I have a bunch of actual track cleaner erasers I bought from somewhere, I think modeltrainstuff, several years ago. They were very well.


----------



## gunrunnerjohn (Nov 10, 2010)

I have a couple of these, they work great. 

BRI1 Large Bright Boy Track Cleaning Block Eraser










I also use purple Scotchbrite, especially on the Trackman 2000 cleaning car.


----------



## MichaelE (Mar 7, 2018)

That bar in the OP looks pretty much like what is attached to the bottom of my Roco track cleaning car.

The thin film of Rail Zip that remains on my rails seems to be enough to keep trains running reliably on my layout. I haven't physically cleaned track in months.

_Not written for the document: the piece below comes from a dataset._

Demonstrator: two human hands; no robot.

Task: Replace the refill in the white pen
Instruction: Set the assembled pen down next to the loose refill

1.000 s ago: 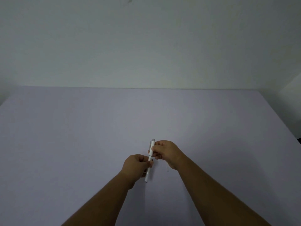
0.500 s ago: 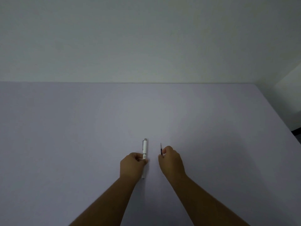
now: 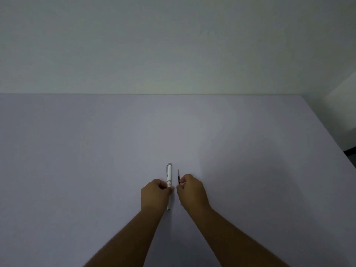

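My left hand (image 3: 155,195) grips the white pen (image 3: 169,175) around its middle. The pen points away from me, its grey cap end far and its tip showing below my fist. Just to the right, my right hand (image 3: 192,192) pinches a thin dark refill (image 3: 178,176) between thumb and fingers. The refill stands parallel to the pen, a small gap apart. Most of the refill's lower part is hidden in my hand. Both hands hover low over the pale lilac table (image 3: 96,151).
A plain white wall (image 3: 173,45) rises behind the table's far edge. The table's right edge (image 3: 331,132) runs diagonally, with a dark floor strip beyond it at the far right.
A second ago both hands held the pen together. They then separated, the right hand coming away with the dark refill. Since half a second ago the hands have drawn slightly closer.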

Every third session or so I place a microdot of Rail Zip on each of the main line rails on the downhill side and let the locomotives do the rest.


----------



## mesenteria (Oct 29, 2015)

It seems there's a general consensus in recent years across the various hobby fora that one should avoid abrasive materials that might leave micro-grooves in the bearing surface of our hobby rails. These increase the likelihood of arcing, which is the prime concern when you want to remove unsightly black streaks. Those are caramelized organic matter.

On the other major forum, they've mentioned dryer sheets as a possibility. Apparently they do not shred, as I had feared.

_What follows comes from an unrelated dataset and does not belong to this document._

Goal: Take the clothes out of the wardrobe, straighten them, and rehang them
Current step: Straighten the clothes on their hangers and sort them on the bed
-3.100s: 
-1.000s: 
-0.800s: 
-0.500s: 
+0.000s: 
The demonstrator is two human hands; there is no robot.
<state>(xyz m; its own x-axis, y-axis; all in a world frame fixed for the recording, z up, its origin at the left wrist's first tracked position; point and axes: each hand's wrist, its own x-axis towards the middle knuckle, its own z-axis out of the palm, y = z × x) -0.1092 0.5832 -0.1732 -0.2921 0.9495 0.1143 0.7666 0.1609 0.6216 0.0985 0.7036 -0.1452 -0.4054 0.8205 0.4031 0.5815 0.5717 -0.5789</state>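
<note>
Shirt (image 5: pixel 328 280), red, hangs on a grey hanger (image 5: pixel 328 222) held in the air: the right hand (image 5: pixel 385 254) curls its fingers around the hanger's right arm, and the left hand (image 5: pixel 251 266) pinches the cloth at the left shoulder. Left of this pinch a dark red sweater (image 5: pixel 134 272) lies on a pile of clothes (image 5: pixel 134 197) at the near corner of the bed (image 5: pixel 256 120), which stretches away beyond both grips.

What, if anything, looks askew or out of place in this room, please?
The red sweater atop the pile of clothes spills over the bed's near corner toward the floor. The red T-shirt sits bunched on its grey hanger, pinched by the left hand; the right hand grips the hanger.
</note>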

I use painters' drop cloth remnants dipped in alcohol to clear the first dark stuff, and if contact is still poor, I gently swipe with 600 grit paper and re-wipe with alcohol.

The very best non-polar fluid for maintaining clean bearing surfaces on NS rails is kerosene. WD-40 Contact Cleaner was the next best. Rail zip was well down the list into the 'if there's nothing better' middle section.


----------



## MichaelE (Mar 7, 2018)

It seems to do a good job. Especially for "nothing better".


----------



## CTValleyRR (Jul 26, 2014)

I have not empirically tested all the chemicals in the MRH list of things to clean your track with, which is where the list mesenteria is referring to comes from (May 2019, to be exact). I used to use denatured alcohol, which it turns out was in the "bad" category. It turned out that I had a can of CRC Contact Cleaner and Preservative (just below WD-40 Contact cleaner on the list) that I used to use on my stereo equipment. So I tried that. Wow! If you think Railzilp works, try one of the true non-polar solvents and I think you'll be amazed.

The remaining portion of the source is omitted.